BOSTON – Vertex Pharmaceuticals Incorporated (Nasdaq: VRTX) provided key updates on its Type 1 Diabetes (T1D) portfolio, which includes progress on clinical trials for both VX-264 and Zimislecel (VX-880), as well as advancements in its research-stage T1D programs.
VX-264 Update
Vertex has completed enrollment and dosing in Parts A and B of the Phase 1/2 VX-264 (cells + device) study. The study focused on assessing the investigational fully differentiated pancreatic islet cell therapy encapsulated in a proprietary immunoprotective device. The primary endpoints of the trial included safety and changes in peak C-peptide levels, a marker of insulin production, during a mixed-meal tolerance test (MMTT) at Day 90.
The results showed that VX-264 was generally safe and well tolerated. However, the study did not meet the efficacy endpoint, as increases in C-peptide were not observed at levels necessary to demonstrate clinical benefit. As a result, Vertex will not pursue further clinical trials for VX-264. The company plans to conduct additional analyses, including an examination of explanted devices, to better understand the findings.
“We’d like to thank the patients, physicians, and T1D community who participated in the VX-264 study. Today’s data show that more work needs to be done to advance the ‘cells plus device’ program, and we are committed to doing so,” said Carmen Bozic, M.D., Executive Vice President of Global Medicines Development and Medical Affairs, and Chief Medical Officer of Vertex Pharmaceuticals.
Zimislecel Update
Vertex also provided an update on Zimislecel (formerly VX-880), its investigational fully differentiated islet cell therapy. The therapy, combined with standard immunosuppression, is currently in the Phase 3 portion of a Phase 1/2/3 study involving patients with T1D who experience severe hypoglycemic events (SHEs) and impaired awareness of hypoglycemia.

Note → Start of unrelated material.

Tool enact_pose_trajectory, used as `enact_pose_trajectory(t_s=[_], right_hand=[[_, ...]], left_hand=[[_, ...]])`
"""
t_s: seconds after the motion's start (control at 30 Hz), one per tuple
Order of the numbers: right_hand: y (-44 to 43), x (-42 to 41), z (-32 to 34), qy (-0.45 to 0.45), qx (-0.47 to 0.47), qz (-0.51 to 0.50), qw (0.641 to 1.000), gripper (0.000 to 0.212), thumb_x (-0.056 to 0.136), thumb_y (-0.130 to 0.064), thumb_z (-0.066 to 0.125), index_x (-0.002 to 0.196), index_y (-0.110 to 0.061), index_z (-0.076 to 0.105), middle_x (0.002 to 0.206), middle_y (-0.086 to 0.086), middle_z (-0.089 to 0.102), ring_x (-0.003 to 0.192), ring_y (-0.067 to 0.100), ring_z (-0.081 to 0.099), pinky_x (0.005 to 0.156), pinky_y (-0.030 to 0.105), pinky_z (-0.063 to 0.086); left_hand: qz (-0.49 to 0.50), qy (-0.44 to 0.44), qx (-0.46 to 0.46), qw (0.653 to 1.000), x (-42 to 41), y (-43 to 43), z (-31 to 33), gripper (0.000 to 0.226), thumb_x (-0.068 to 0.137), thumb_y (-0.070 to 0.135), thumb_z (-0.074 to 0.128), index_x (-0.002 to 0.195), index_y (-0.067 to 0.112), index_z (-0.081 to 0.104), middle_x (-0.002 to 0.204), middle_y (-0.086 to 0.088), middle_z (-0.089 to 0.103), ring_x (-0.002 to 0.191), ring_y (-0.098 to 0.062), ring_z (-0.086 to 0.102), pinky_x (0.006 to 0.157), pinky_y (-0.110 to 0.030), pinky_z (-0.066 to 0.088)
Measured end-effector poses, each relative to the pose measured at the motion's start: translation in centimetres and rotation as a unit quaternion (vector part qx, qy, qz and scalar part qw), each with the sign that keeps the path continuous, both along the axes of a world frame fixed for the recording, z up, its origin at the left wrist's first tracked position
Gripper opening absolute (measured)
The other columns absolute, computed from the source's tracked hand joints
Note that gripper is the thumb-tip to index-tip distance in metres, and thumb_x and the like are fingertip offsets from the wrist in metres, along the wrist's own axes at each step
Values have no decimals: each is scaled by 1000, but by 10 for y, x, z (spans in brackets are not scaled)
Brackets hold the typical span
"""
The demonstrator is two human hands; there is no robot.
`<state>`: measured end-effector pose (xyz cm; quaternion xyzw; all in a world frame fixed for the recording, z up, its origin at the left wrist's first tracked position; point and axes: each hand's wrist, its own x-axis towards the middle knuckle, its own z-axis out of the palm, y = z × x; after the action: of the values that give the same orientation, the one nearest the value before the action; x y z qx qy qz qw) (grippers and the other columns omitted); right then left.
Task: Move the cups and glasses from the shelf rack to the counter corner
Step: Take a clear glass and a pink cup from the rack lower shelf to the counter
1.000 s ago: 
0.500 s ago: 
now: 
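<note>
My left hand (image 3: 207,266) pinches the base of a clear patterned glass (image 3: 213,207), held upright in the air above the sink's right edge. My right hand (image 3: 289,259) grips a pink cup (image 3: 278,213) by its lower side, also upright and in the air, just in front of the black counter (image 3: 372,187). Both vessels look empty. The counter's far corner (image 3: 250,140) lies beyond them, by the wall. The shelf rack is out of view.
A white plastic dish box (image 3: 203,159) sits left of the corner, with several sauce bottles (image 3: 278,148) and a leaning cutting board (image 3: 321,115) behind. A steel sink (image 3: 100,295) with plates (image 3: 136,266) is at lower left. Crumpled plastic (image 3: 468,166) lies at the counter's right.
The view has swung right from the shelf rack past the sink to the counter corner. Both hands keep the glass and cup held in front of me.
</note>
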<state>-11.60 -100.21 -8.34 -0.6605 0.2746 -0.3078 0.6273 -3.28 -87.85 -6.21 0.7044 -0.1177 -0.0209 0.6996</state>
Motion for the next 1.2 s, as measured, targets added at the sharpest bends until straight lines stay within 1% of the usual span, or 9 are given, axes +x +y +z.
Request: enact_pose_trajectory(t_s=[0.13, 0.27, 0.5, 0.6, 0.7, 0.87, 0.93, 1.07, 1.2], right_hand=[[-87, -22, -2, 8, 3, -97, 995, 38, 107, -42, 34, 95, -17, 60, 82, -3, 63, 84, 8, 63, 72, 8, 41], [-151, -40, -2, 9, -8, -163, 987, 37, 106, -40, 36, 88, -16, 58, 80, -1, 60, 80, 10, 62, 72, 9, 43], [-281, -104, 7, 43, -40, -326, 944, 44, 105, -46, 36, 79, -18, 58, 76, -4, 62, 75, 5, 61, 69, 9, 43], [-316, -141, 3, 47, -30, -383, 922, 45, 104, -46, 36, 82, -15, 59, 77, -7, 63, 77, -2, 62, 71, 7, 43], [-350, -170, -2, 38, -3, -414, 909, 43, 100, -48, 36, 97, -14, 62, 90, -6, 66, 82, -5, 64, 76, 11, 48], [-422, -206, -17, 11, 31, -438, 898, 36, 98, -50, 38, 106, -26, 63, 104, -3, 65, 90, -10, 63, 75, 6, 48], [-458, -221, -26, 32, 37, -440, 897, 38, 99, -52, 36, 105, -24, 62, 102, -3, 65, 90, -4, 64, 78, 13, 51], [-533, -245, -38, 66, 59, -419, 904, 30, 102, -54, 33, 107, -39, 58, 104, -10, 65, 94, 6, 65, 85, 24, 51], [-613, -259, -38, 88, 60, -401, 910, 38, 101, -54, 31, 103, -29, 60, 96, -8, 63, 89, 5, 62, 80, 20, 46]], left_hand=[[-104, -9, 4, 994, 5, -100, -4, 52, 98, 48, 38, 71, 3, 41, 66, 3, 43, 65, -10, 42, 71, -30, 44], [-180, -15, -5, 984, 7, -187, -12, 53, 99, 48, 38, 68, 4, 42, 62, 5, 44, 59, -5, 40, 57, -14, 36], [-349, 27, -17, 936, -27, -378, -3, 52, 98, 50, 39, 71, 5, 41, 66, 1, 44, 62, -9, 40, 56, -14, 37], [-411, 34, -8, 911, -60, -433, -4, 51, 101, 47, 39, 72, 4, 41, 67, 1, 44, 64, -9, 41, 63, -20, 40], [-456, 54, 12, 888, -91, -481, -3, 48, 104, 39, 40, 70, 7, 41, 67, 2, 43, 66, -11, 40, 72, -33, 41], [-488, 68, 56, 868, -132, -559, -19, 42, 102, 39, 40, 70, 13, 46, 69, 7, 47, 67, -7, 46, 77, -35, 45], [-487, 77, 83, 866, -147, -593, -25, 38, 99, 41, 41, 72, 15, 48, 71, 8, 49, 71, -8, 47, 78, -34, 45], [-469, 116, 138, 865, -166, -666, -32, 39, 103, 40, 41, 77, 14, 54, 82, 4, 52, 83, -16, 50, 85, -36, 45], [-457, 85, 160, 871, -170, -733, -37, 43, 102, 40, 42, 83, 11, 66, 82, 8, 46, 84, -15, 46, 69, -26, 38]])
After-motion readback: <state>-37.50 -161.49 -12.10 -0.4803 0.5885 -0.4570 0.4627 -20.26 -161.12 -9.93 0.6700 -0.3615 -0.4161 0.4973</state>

Vertex is on track to complete enrollment and dosing in the first half of 2025, positioning the company to submit global regulatory applications in 2026.
Zimislecel has received Regenerative Medicine Advanced Therapy (RMAT) and Fast Track designations from the U.S. Food and Drug Administration, as well as Priority Medicines (PRIME) designation from the European Medicines Agency (EMA). Additionally, the therapy has secured an Innovation Passport under the Innovative Licensing and Access Pathway (ILAP) from the UK Medicines and Healthcare products Regulatory Agency (MHRA).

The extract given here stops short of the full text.